Couverture du roman noir "Le temps des Cerises" de Catarina Viti éditions 50/50
Chronique

Le pouvoir d’une chronique de livre

Il y a des textes qui glissent, et d’autres qui s’impriment. Des lectures qu’on oublie, et d’autres qui nous traversent. Ce retour, publié voici quelques années, sur Le Temps des Cerises est de ceux qu’on n’oublie pas. Non seulement parce qu’il fait honneur au texte, mais parce qu’il restitue ce que la littérature peut, quand elle circule d’un cœur à l’autre, sans filtre ni travestissement. Un témoignage sensible, dense, incarné, qui rappelle qu’écriture et lecture sont des actes d’engagement. Et que l’émotion, la vraie, ne vient pas de phrases bien faites, mais de ce que les mots ont su garder du chaos. Merci au lecteur, merci à la vie.

Quarante ans plus tard…

Deux femmes se retrouvent au pied d’un phare. Ce rendez-vous est pour Louise l’occasion de se venger du tort causé à sa famille par Pierre Altier, le père de Marie-Odile. Mais la mort d’un pourri peut-elle réparer toutes les vies qu’il a contribué à détruire ?Le temps des Cerises est l’histoire d’une vengeance, c’est aussi l’histoire de la destruction d’un mode de vie, d’une époque et d’une frange de la société : la classe ouvrière.

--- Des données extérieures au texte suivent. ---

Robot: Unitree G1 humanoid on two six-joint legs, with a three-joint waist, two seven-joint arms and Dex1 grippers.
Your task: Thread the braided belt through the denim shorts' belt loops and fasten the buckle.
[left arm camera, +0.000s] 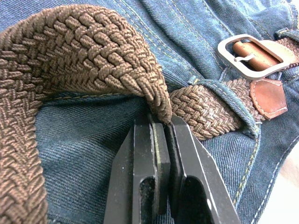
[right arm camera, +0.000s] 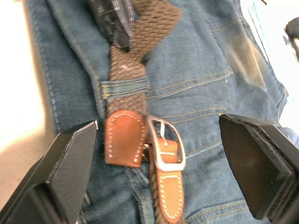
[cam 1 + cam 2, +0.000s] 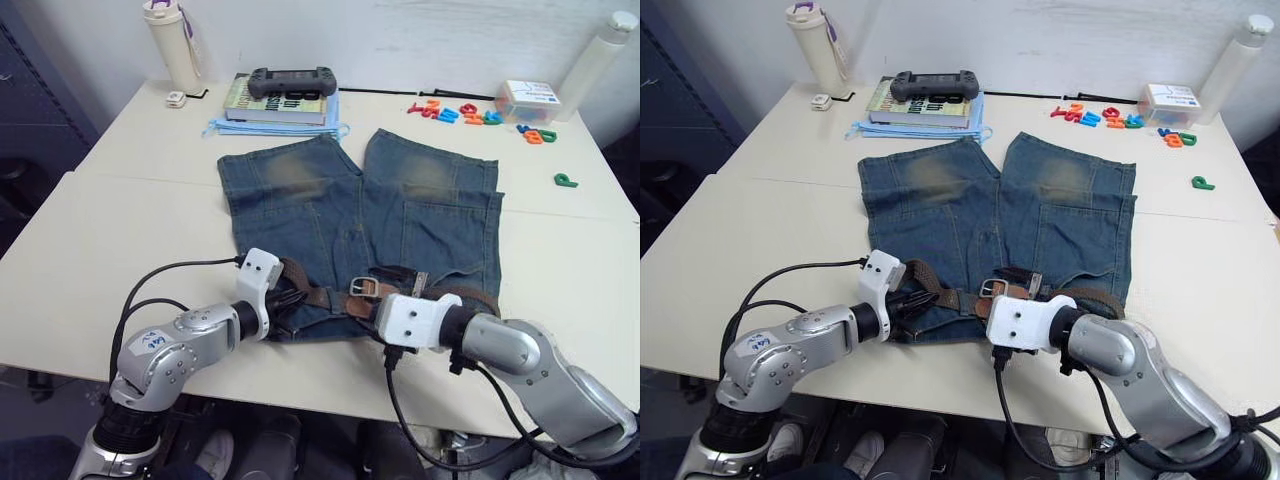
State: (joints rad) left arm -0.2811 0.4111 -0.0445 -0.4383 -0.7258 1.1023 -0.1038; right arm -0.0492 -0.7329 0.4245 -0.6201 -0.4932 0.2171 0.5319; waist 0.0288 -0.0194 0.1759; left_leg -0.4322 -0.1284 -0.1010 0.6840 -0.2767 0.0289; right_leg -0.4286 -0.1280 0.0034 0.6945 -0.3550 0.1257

Un matin, la radio annonce l’assassinat de Pierre Altier. Et Louise Mercier de se souvenir.

Pierre Altier, un notable de Saint-Roch dont le nom de famille n’est pas anodin.

Pierre Altier, le père de Marie-Odile, l’ancienne condisciple de Louise. Celle-là même qui quitta l’école du coin après le décès de sa mère Rose d’une crise cardiaque, pour s’en aller dans un pensionnat chic en Suisse, puis vers une vie dorée sur tranche. Alors pour Louise, sa rivale, son « ennemie de classe » (dans les deux sens du terme) qui n’a pas eu la « chance » de Marie-Odile, c’est la remontée des souvenirs — ou peut-être bien les enivrantes et effrayantes effluves de la vengeance, qui, comme on le sait, ne se déguste pas toujours froide, mais congelée parfois.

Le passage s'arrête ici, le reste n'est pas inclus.